I couldn’t think of a solution to the problem, but thankfully before I left home I remembered to bring my handheld with me as I’ve often seen it mentioned that you should “always bring a handheld - just in case”. My next question: would anyone come back to me. I know that 2m fm activations from a handheld can be hard-going down south! I spotted myself and put out some calls on the 145.500, but nothing! With my heart slightly sinking I sent a few frantic text messages to friends, just in case anyone was about. Thankfully one was, Eric, 2E0WKW who kindly gave me a shout. Frustratingly although he was a strong signal with me, he couldn’t seem to dig me out the noise! I was starting to think that this wasn’t going to be my day, when - hooray - a contact! Dave, M0KWY who’d been listening to my attempts to contact Eric gave me a shout. Once we’d finished I was then called by G3ZTZ who was coming on for a local club net. 2 down, 2 to go! A few more calls on the calling channel yielded nothing, but after a scan through the band I found the net that G3ZTZ had mentioned. I decided to cheekily break-in and ask if anyone would mind having a contact to help me qualify the summit. Thankfully Chris, G0GMC & John, G4BRJ kindly obliged and I’d qualified! Feeling somewhat better I put a few more calls out on the calling channel before closing, and Rod, M0RDV came on for a few overs.

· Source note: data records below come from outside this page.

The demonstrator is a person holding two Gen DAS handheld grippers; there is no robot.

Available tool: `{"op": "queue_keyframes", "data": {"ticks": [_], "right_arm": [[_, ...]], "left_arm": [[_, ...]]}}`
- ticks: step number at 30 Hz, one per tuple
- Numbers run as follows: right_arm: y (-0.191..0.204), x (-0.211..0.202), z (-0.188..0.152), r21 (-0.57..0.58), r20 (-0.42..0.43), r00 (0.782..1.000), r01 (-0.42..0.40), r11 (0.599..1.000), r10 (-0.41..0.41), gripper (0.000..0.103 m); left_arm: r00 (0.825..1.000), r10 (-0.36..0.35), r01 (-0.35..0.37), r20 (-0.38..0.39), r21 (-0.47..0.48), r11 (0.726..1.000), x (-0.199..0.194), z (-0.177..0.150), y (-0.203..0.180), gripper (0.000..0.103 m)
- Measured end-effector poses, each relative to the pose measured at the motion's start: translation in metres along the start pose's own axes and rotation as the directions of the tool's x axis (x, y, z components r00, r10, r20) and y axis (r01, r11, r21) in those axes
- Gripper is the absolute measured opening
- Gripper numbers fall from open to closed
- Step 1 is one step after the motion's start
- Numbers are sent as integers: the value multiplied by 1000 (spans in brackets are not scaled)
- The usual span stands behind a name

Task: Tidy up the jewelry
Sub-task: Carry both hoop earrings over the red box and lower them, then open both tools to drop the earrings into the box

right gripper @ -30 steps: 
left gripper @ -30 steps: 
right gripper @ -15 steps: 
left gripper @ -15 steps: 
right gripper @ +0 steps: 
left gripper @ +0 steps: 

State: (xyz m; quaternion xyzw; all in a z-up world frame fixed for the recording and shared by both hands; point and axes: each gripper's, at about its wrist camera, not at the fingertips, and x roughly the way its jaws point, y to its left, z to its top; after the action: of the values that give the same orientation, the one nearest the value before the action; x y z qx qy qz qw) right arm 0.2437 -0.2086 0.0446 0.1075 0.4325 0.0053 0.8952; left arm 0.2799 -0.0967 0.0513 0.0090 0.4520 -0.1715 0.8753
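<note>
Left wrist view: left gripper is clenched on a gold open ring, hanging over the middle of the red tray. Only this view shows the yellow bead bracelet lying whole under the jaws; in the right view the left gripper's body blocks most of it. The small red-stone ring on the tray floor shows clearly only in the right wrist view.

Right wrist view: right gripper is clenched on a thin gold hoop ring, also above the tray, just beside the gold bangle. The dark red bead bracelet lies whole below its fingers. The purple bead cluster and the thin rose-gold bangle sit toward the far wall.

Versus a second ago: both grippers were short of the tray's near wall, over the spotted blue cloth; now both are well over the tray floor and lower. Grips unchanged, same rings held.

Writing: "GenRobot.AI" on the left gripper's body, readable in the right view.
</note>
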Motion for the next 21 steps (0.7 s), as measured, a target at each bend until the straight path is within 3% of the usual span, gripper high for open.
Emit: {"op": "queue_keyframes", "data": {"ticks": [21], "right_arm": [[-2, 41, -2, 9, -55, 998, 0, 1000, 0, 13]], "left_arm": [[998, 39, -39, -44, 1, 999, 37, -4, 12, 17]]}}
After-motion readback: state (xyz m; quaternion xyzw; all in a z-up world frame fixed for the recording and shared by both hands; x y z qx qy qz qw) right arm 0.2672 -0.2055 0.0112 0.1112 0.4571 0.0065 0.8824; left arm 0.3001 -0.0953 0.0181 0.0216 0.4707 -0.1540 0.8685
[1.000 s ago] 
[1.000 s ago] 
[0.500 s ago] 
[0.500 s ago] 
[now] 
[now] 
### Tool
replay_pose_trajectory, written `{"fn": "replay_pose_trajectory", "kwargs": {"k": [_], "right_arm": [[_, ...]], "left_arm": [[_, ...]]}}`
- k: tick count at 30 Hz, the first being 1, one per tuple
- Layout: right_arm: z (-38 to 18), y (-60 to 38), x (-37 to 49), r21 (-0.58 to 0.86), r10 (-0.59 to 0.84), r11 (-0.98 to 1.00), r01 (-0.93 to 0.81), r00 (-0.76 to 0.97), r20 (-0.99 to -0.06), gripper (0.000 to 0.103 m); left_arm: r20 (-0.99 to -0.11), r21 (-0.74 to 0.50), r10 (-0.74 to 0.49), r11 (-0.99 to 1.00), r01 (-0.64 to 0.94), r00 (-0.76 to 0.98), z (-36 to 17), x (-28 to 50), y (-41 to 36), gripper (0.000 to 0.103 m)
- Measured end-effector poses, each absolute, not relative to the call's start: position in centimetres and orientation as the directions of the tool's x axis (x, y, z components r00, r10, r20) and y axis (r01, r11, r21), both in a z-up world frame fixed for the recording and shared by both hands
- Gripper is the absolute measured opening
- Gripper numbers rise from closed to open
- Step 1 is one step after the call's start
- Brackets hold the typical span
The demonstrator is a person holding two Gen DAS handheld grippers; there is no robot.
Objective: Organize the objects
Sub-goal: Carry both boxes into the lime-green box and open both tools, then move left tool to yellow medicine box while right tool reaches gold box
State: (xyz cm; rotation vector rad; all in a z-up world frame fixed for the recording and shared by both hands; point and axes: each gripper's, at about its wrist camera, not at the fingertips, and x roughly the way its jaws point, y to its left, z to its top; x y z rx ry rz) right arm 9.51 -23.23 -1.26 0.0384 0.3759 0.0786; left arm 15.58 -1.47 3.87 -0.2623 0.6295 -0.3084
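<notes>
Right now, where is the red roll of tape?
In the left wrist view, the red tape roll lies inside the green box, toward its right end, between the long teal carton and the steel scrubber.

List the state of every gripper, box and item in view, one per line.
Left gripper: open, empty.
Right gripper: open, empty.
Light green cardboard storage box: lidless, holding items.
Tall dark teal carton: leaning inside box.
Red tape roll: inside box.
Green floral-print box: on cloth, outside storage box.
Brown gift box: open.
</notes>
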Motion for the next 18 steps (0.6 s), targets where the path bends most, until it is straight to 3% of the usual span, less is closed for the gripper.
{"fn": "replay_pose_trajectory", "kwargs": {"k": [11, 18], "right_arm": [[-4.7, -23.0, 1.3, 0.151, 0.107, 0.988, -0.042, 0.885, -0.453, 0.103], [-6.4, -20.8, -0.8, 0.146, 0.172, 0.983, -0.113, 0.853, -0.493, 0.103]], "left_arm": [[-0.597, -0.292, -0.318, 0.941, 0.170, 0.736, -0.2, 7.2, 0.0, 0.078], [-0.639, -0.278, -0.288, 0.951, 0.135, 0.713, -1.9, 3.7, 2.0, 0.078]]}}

So, there we have it. After wanting to do this for so long, I made it. Despite the disappointment on the hf side of things, I was pleased to get my activating off the mark and glad I didn’t give up when it seemed that no-one was on 2m! Lots of lessons learned and I’ll definitely be back for more!
Sorry for the long-read. I’ve enjoyed reading so many activation reports over the years, and I couldn’t resist writing my own.
73 and hope to catch many of you on air.
Matthew - M0JSB
My trusty FT-60 to the rescue!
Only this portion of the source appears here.